WHAT YOU ARE ASKED TO DO: Wherever the string "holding" appears in the listing, copy that line.

*** Opening MATERIAL SHOWN ***

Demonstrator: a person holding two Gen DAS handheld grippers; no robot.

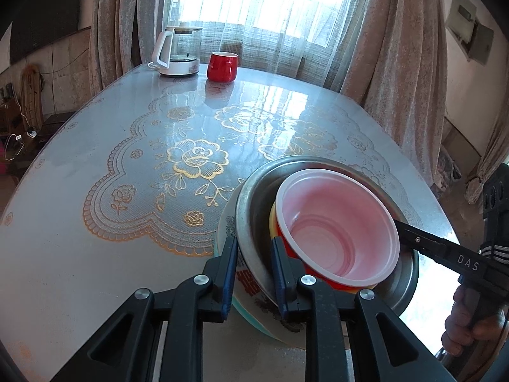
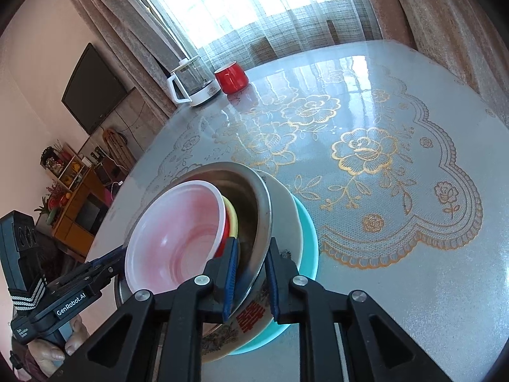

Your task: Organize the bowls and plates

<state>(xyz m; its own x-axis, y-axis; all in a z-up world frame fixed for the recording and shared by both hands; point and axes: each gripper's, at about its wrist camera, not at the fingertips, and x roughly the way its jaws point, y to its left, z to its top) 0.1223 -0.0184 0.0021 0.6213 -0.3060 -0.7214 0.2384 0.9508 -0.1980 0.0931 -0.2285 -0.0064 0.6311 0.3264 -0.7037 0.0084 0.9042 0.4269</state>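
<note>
Two grippers clamp opposite sides of one nested stack of dishes that sits near the table's (image 1: 95, 165) edge nearest the cameras. The left gripper (image 1: 253, 245) straddles the metal bowl's (image 1: 251, 210) rim at about 7 o'clock in the left wrist view, one blue pad outside and one inside, clenched on that rim. The right gripper (image 2: 251, 248) bites the same metal bowl (image 2: 254, 210) from the opposite side, at roughly 5 o'clock of the stack in its own view, its pads likewise pressed on the rim. Inside the metal bowl a white plastic bowl (image 1: 337, 222) with a pinkish interior sits in a red and yellow one, mouth opening upward and slightly tilted. Beneath lie a patterned ceramic plate (image 2: 251, 313) with red characters and a teal plate (image 2: 307, 232), lying flat or nearly so. Being round, the stack has no long axis; its openings face up. At 12 o'clock, well apart, stand a red mug (image 1: 222, 67) and a white kettle (image 1: 176, 52).
</note>
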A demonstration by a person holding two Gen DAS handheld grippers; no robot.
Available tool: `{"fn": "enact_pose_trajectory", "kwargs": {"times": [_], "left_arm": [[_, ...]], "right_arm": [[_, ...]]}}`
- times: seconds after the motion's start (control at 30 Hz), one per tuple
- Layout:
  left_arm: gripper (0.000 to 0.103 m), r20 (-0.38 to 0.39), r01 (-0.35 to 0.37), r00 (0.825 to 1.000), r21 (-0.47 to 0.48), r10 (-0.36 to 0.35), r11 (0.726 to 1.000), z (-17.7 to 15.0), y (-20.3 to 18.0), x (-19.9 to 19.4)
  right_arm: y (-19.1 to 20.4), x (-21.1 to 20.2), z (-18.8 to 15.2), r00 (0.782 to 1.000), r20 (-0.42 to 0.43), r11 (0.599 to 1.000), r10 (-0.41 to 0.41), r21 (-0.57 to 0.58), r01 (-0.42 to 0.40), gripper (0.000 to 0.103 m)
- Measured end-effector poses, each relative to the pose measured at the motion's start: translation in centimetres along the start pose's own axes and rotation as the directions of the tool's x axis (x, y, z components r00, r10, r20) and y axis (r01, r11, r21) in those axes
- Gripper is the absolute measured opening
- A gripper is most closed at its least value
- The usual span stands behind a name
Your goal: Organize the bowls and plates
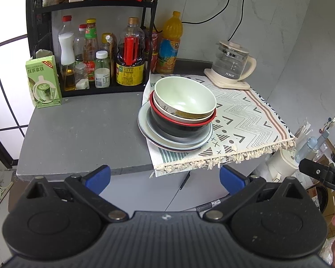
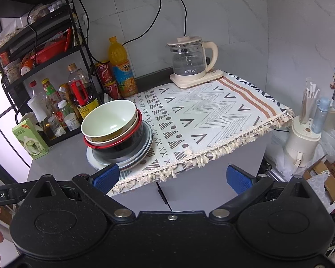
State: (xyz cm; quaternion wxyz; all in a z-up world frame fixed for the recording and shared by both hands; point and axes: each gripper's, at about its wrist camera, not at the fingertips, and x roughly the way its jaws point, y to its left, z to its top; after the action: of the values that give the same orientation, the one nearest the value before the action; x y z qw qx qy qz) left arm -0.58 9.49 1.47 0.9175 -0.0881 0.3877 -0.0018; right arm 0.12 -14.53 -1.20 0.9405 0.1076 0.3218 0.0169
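Grey counter (image 1: 78,129), marble-look wall (image 2: 234,22) (bright window (image 1: 2,44) left).

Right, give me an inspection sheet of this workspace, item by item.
Surface: grey counter, patterned cloth over its right part.
Job's things: pale green bowl nested atop a beige bowl and a red-rimmed black bowl, on stacked plates at the cloth's left edge.
Clutter: bottle rack, green carton, glass kettle.
Grippers: left gripper and right gripper open, empty, short of the counter.
Cables: two black cords plugged into wall sockets.
Surroundings: white appliance, boxes at right.
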Motion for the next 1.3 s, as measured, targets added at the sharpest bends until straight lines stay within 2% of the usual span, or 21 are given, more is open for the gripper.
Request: {"fn": "enact_pose_trajectory", "kwargs": {"times": [0.5,1.3], "left_arm": [[0.103,0.021,-0.023,1.0,0.01,0.023,1.0,-1.1,1.0,-2.3],[0.103,0.023,-0.05,0.999,0.002,0.05,0.999,-1.9,1.2,-3.4]], "right_arm": [[0.8,-3.1,-1.1,1.0,0.027,0.999,-0.005,-0.048,0.006,0.103],[1.2,-3.9,-1.8,0.999,0.029,0.996,0.033,-0.083,-0.031,0.103]]}}
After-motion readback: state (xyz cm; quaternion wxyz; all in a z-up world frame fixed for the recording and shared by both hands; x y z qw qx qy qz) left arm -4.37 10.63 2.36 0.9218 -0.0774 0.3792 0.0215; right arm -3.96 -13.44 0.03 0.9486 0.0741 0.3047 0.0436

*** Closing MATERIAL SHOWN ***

ANSWER SPACE:
Demonstrator: a person holding two Gen DAS handheld grippers; no robot.
A demonstration by a person holding two Gen DAS handheld grippers; no robot.

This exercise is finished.